WHAT YOU WILL DO ▸
Please reproduce all of the data exactly as it appears, but skip the pictures.
== MATERIAL PROVIDED ==
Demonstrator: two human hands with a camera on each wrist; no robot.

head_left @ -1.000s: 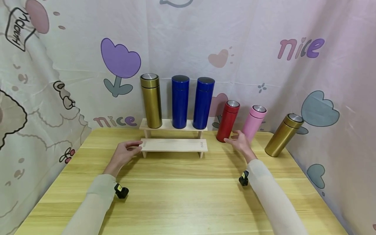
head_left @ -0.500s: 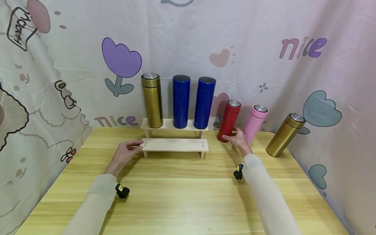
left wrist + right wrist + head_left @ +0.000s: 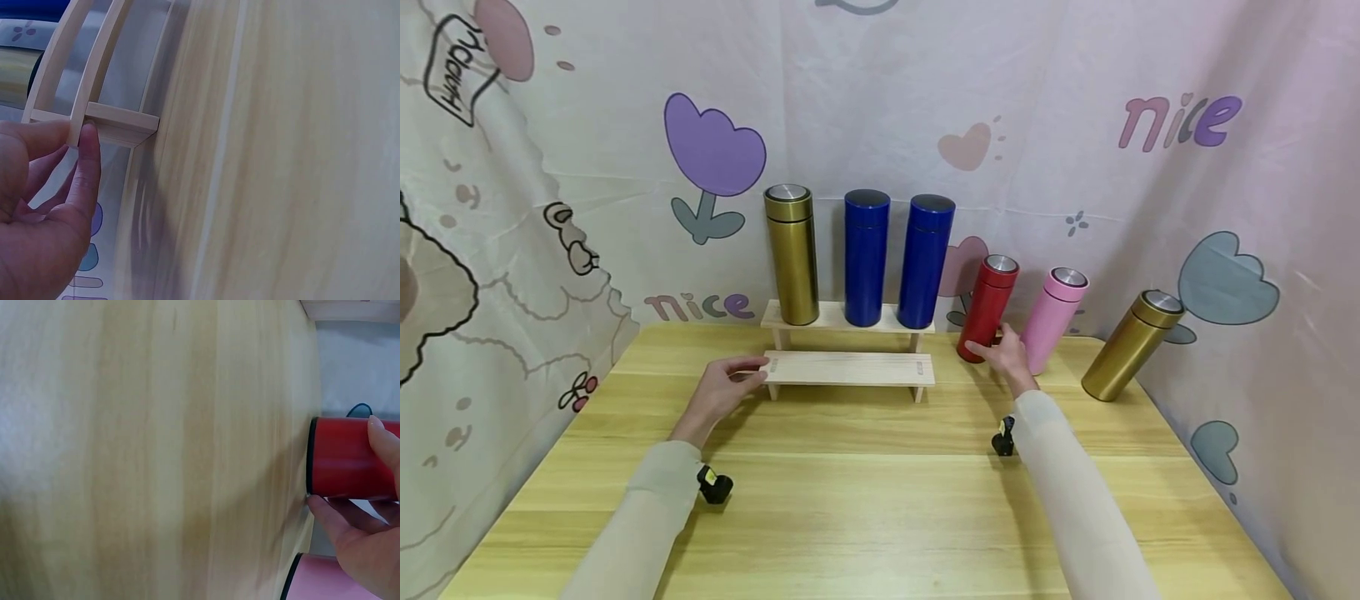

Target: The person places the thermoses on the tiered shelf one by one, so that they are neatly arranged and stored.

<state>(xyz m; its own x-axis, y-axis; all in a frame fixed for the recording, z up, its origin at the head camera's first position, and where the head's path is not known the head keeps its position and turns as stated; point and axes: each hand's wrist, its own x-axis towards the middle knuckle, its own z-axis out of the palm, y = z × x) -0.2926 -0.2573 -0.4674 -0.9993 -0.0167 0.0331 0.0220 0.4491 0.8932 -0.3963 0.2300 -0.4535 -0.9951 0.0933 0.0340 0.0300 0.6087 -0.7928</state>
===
WRITTEN ANSWER ▸
Demonstrator: two human hands with a camera on each wrist; no robot.

head_left @ -1.000s: 
head_left @ -0.500s: 
left wrist + right wrist + head_left @ +0.000s: 

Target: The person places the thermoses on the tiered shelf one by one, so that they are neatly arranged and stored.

<state>(xyz m; its own x-axis, y-axis; all in a frame fixed for the recording, z up, its origin at the head camera's first position, and where the head's path is not known the head keeps its position and turns as stated; point and axes: each hand's wrist, its own x-axis towards the middle knuckle, its own z-axis out of the palm, y = z × x) -0.2926 -0.2573 -0.4674 -0.9993 -0.0167 0.0331 0.0220 0.4491 0.8932 -0.3963 0.2300 -0.4535 -0.9951 0.0933 0.0340 0.0300 0.6087 -0.7928</state>

This exercise requires no additional output.